Giunti sotto la tenda, si sedettero su alcune casse che i due servi avevano già portato e William sturò una bottiglia di rhum, empiendo tre grandi bicchieri. La scorta era rimasta fuori, divorando avidamente una cesta di biscotti regalata dai due bianchi.

— Vedo che il mio giovane fratello, il gran cacciatore, non ha mancato alla parola — disse il capo dei griqui, dopo aver vuotato d'un sol fiato il suo bicchiere.

— Temevo che non mi aspettasse.

— Il gran cacciatore non manca mai alle promesse fatte — rispose William.

— Allora mi versi ancora da bere.

— Dopo, mio vecchio amico — replicò il giovane cacciatore. — Hai bevuto già troppo e se tu continuassi non potrei più sapere quello che desidero da te.

— La mia lingua è secca come la pelle del rinoceronte.

— La bagnerai più tardi colle sei bottiglie di tafià che voglio regalarti.

— Tu mi darai sei bottiglie? — esclamò il negro con gioia.

— Te l'ho detto.

— Vi aggiungerai qualche cos'altro. Il tuo vecchio amico, il potente capo dei griqui, non ha più il suo fazzoletto rosso che una volta gli serviva da bandiera.

— Te ne darò un altro.

— Non ha più né filo né aghi per riunirsi il manto regale.

— Avrai anche quelli.

— Non ha più...

— Basta, altrimenti ti caccio dalla tenda e levo il campo — gridò il cacciatore con impazienza. — Dimmi invece dove hai veduto la giraffa bianca.

— Ti preme molto?

— Desidero avere la sua coda — rispose il cacciatore.

— Per cosa farne?

— Un talismano.

— Molto prezioso?

— Oh no! — s'affrettò a dire William. — Dove si trova questa giraffa?

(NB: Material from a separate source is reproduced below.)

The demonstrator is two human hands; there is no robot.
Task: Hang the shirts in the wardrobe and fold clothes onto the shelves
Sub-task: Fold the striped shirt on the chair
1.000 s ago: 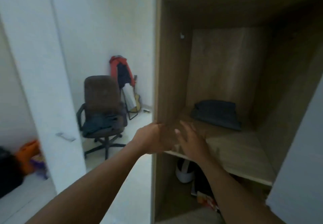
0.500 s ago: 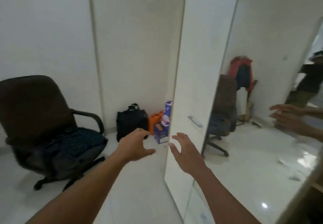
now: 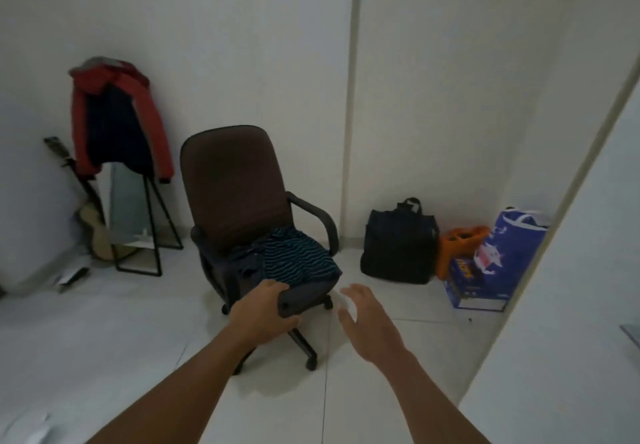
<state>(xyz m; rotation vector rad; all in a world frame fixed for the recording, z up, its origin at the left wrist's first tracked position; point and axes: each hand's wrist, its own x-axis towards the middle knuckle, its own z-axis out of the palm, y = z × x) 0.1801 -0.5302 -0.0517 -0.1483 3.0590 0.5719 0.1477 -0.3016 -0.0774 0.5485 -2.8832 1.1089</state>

— È stata veduta la settimana scorsa, dai miei uomini, nelle pianure di Garugara.

— Era sola?

— No, guidava un drappello di venticinque o trenta giraffe — rispose il negro.

— Posso fidarmi di te?

— Lo giuro sui miei feticci.

— Se dici la verità e l'uccido, regalo a te la sua carne e altre sei bottiglie di tafià.

— Non ho mentito.

— Nessuno l'avrà uccisa in questo frattempo?

— Tu sai che non si lascia accostare da nessuno. Tutti l'hanno inseguita e senza risultato. E poi, vuoi che te lo dica? Tutti hanno paura.

— Perché?

— Quella bestia deve avere qualche malefizio in corpo.

— Lo sospetto anch'io — disse William ironicamente. — Ho udito raccontare che l'uomo che la ucciderà dovrà morire dopo una settimana.

Il negro fece un gesto di spavento.

— Avvertirò i miei guerrieri del pericolo.

— E farai bene.

— E tu non hai paura?

— Io sono un uomo bianco.

— È vero — disse il negro. — Un bianco può uccidere senza pericolo un animale bianco.

— Quanto distano da qui le pianure di Garugara?

— Tre giorni di marcia.

— Dottore, — disse William — leveremo presto il nostro campo.

— Quando vorrete, mio giovane amico.

— E andremo a stanare quella meravigliosa bestia.

Furono regalate al negro le sei bottiglie, aggiungendovi un fazzoletto rosso, che doveva servirgli per una nuova bandiera, un po' di filo e degli aghi; poi, senza tanti complimenti, fu congedato.

Il capo d'altronde, ottenuti i regali, non chiedeva altro che tornarsene al suo villaggio per vuotare le bottiglie in compagnia del primo ministro e delle mogli. Salutò i due generosi bianchi, esprimendo loro il desiderio di rivederli dopo l'uccisione della giraffa. Risalì sulla cavalcatura umana e ripassò il fiume colla sua scorta e la sua orchestra, scomparendo in mezzo agli alberi.

Se n'era appena andato che i due tedeschi riprendevano il viaggio risalendo verso il nord.